→ **TASK PROMPT**:
Each line below needs to be returned exactly. Skip any picture.

************

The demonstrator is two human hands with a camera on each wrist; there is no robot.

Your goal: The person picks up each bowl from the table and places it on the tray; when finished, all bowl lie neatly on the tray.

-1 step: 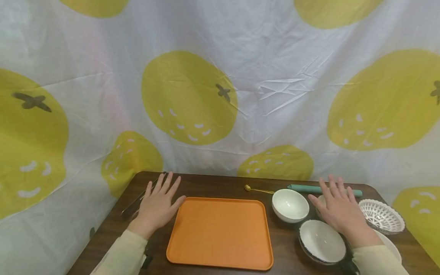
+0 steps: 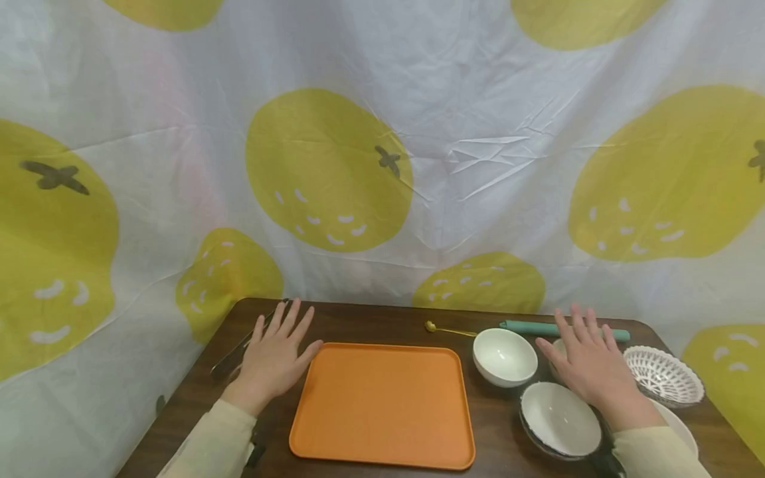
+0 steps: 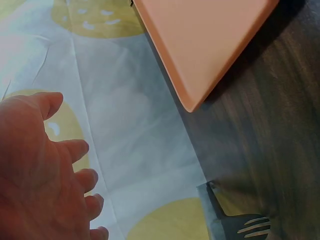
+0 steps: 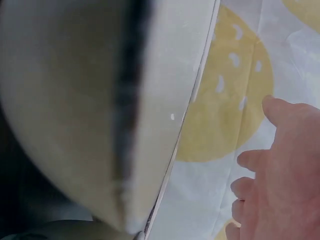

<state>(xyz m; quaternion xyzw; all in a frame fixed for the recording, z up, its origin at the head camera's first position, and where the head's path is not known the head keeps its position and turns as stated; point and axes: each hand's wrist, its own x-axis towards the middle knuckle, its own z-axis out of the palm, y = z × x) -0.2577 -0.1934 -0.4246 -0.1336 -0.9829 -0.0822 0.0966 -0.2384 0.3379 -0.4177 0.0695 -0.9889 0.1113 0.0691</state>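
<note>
My left hand [image 2: 270, 364] is spread with straight fingers and holds nothing, just left of the orange tray [image 2: 382, 405]. Beside it, a long dark utensil [image 2: 230, 362] is partly covered by the hand; the left wrist view shows a dark pronged end [image 3: 250, 226]. My right hand [image 2: 588, 365] is also spread and empty, over the dishes on the right. Nearest to it are a white bowl [image 2: 505, 358], a dark-sided bowl with a pale inside [image 2: 562, 418] and another bowl [image 2: 557, 362] mostly hidden behind the hand.
A white openwork basket [image 2: 663, 375] and a white plate [image 2: 678, 425] sit at the right, the plate partly under my forearm. Along the back lie a small gold spoon [image 2: 449, 329] and a teal rod [image 2: 528, 327]. A lemon-patterned curtain [image 2: 466, 199] hangs behind the brown table [image 2: 358, 322].
</note>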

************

→ **EXERCISE SOLUTION**:
The demonstrator is two human hands with a camera on each wrist; there is no robot.

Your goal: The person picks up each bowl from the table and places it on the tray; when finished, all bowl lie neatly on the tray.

-1 step: 
+0 steps: 
+0 steps: 
+0 steps: 

<state>(xyz m; quaternion xyzw; all in a frame fixed for the recording, z up, its origin at the head camera's first position, and where the head's path is not known the head keeps its position and turns as stated; point and axes: each hand's wrist, its own x-axis towards the middle knuckle, its own z-axis out of the palm, y = z × x) -0.2577 -0.1934 -0.4246 -0.1336 -0.9829 -0.0822 0.0966 -0.2384 0.3379 -0.4177 0.0695 -0.9889 0.1113 0.0691</state>
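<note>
My left hand [image 2: 270, 364] is spread with straight fingers and holds nothing, just left of the orange tray [image 2: 382, 405]. Beside it, a long dark utensil [image 2: 230, 362] is partly covered by the hand; the left wrist view shows a dark pronged end [image 3: 250, 226]. My right hand [image 2: 588, 365] is also spread and empty, over the dishes on the right. Nearest to it are a white bowl [image 2: 505, 358], a dark-sided bowl with a pale inside [image 2: 562, 418] and another bowl [image 2: 557, 362] mostly hidden behind the hand.
A white openwork basket [image 2: 663, 375] and a white plate [image 2: 678, 425] sit at the right, the plate partly under my forearm. Along the back lie a small gold spoon [image 2: 449, 329] and a teal rod [image 2: 528, 327]. A lemon-patterned curtain [image 2: 466, 199] hangs behind the brown table [image 2: 358, 322].
</note>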

The answer was written out completely.